Pastures hit by the fire were already greening up and did not appear to have suffered any longterm damage, she said.

In the agriculturally prolific Winter Garden area, which consists primarily of Dimmit, Frio, La Salle and Zavala counties and includes parts of Atascosa, Maverick, Mc- Mullen, Bexar, Medina, Wilson and Uvalde counties, recent flooding did not damage many crops, said area producers and AgriLife Extension personnel.

“We’re still too wet for planting or harvesting crops,” said Jay Karnes, president of Winter Garden Produce in Uvalde. “The recent flooding destroyed one of our producer’s cabbage crops, but overall the quality and yield of other crops hasn’t been affected.”

While some of the area’s producers have taken a pretty hard beating this year, overall the rains have benefited corn, cotton and grain sorghum crops, said Rob Hogan, AgriLife Extension agricultural economist in Uvalde.

“Producers will also continue to benefit from recharged water sources and from the improved moisture in the soil profile,” Hogan said.

He said additional moisture in the region’s soil will help reduce the amount of water typically used to irrigate crops, which will help lower producer costs and improve their bottom line.

“The spinach harvest has begun and spinach producers are seeing really good yields and quality in what they’ve harvested so far,” said Dr. Larry Stein, AgriLife Extension horticulturist in Uvalde.

The region’s pecan trees also got a boost from recent rains, Stein said.

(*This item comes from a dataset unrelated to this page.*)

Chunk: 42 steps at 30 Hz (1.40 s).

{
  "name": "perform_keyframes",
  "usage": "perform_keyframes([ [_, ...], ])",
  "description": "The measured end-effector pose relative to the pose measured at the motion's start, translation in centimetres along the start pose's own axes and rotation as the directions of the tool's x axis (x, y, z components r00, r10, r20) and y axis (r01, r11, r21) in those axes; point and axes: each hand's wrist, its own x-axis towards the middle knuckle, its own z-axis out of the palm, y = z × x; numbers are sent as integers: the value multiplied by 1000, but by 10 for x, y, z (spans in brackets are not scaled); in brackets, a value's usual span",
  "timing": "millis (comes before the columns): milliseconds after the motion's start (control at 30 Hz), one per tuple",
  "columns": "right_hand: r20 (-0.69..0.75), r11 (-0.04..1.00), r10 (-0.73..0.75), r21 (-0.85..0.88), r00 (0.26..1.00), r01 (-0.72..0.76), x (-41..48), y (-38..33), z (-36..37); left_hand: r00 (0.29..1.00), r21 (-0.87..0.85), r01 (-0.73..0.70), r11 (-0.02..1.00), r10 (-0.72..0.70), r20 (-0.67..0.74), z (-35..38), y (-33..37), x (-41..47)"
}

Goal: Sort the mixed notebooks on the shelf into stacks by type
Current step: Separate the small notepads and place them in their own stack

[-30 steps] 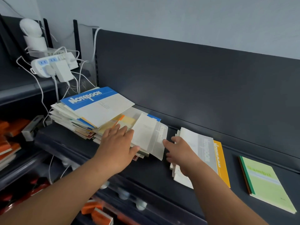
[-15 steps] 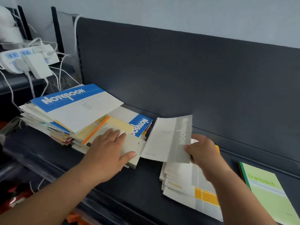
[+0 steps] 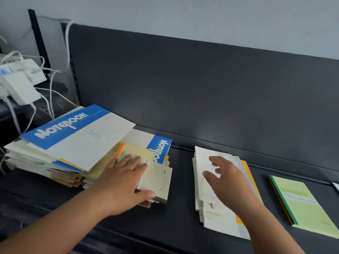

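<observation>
Sorting is partly done: white stack (image 3: 216, 198) and green notebook (image 3: 308, 204) separated; mixed pile (image 3: 60, 153) remains. Left hand (image 3: 124, 180) flat, pressing the pile; right hand (image 3: 227, 178) spread, empty.

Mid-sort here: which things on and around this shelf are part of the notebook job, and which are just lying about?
Part of the job:
mixed pile
small lined notebook under the left hand
sorted stack below the open right hand
green notebook

Lying about:
power strip
white adapter
cables
</observation>
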Motion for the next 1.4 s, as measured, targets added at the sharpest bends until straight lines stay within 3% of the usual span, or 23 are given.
perform_keyframes([
  [33, 65, 997, -13, 81, 998, 8, 1, -13, 9, 1000, -15, -27, 1000, 27, 15, -3, -6, 2],
  [133, 159, 992, -79, 109, 984, 62, 9, -43, 38, 992, -54, -117, 992, 120, 43, -8, -21, 5],
  [200, 229, 983, -55, 185, 972, 12, 11, -55, 55, 989, -41, -148, 988, 148, 3, -8, -28, 4],
  [300, 321, 921, -2, 371, 947, -123, 10, -63, 74, 995, -77, -86, 993, 82, -63, -6, -41, 2],
  [400, 288, 909, 88, 368, 954, -195, 11, -60, 79, 998, -99, -43, 994, 38, -50, -3, -52, -3],
  [467, 255, 893, 165, 372, 953, -254, 11, -56, 78, 996, -27, -74, 997, 72, -52, 0, -55, -5],
  [567, 182, 797, 281, 503, 942, -335, 5, -55, 76, 986, 38, -142, 989, 144, -84, 7, -54, -5],
  [833, 74, 629, 473, 669, 878, -395, -14, -58, 84, 978, -39, -173, 984, 167, -126, 21, -42, 1],
  [1133, 271, 454, 447, 752, 853, -477, -24, -72, 99, 952, -121, -263, 957, 237, -194, 23, -46, -6],
  [1300, 367, 359, 405, 779, 837, -515, -22, -71, 96, 960, -116, -121, 986, 87, -267, 29, -51, -7],
  [1400, 377, 392, 382, 760, 844, -517, -21, -70, 95, 969, -116, -97, 988, 68, -236, 29, -48, -7],
])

“The pecan crop this year was good,” Stein said. “Besides that, the pecan trees will now have additional moisture in the soil profile going into winter, which will help protect them from freezes and provide protection for them while they ‘sleep’ through the winter.”

Livestock will also be beneficiaries of recent rains, though not without some potential trouble, said Dr. Rick Machen, AgriLife Extension livestock specialist, Uvalde.

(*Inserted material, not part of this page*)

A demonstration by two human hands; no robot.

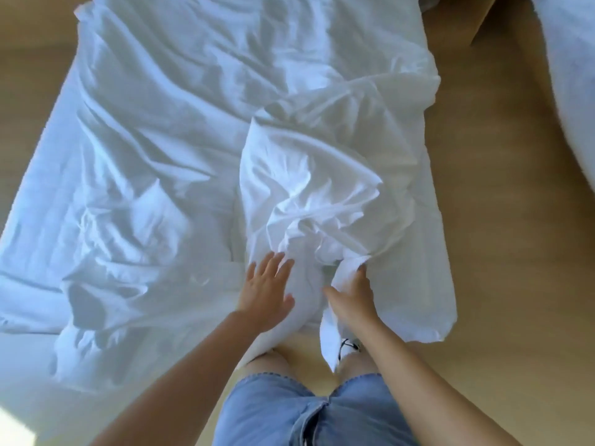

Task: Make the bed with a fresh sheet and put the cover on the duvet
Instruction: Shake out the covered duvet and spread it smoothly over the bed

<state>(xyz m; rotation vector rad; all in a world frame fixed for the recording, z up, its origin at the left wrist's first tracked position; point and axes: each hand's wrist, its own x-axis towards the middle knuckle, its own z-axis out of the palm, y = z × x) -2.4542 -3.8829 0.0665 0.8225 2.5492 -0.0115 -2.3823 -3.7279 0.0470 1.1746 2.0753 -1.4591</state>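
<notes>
A large white duvet cover lies spread and wrinkled across the wooden floor. On its near right part sits a bunched, puffy white mass, the duvet, partly wrapped in the fabric. My left hand is flat with fingers spread, pressing on the white fabric at the near edge. My right hand grips a gathered edge of the white cover, with cloth hanging down from it over my legs. Where cover ends and duvet begins is hard to tell.
Light wooden floor surrounds the bedding on the right and near side. Another white piece of bedding lies at the far right edge. My legs in denim shorts stand right at the cover's near edge.
</notes>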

“While the rains are providing lots of forage in area pastures, which is good for all area livestock, some livestock, especially sheep and goats, likely will experience greater parasitism due to the wet conditions,” Machen said.

He said young calves are more likely to have parasites this year than in the past several years due to continued wet conditions.

“Producers need to remember to stay on top of this problem, particularly by taking whatever proactive and preventive measures they can to protect their animals,” Machen said.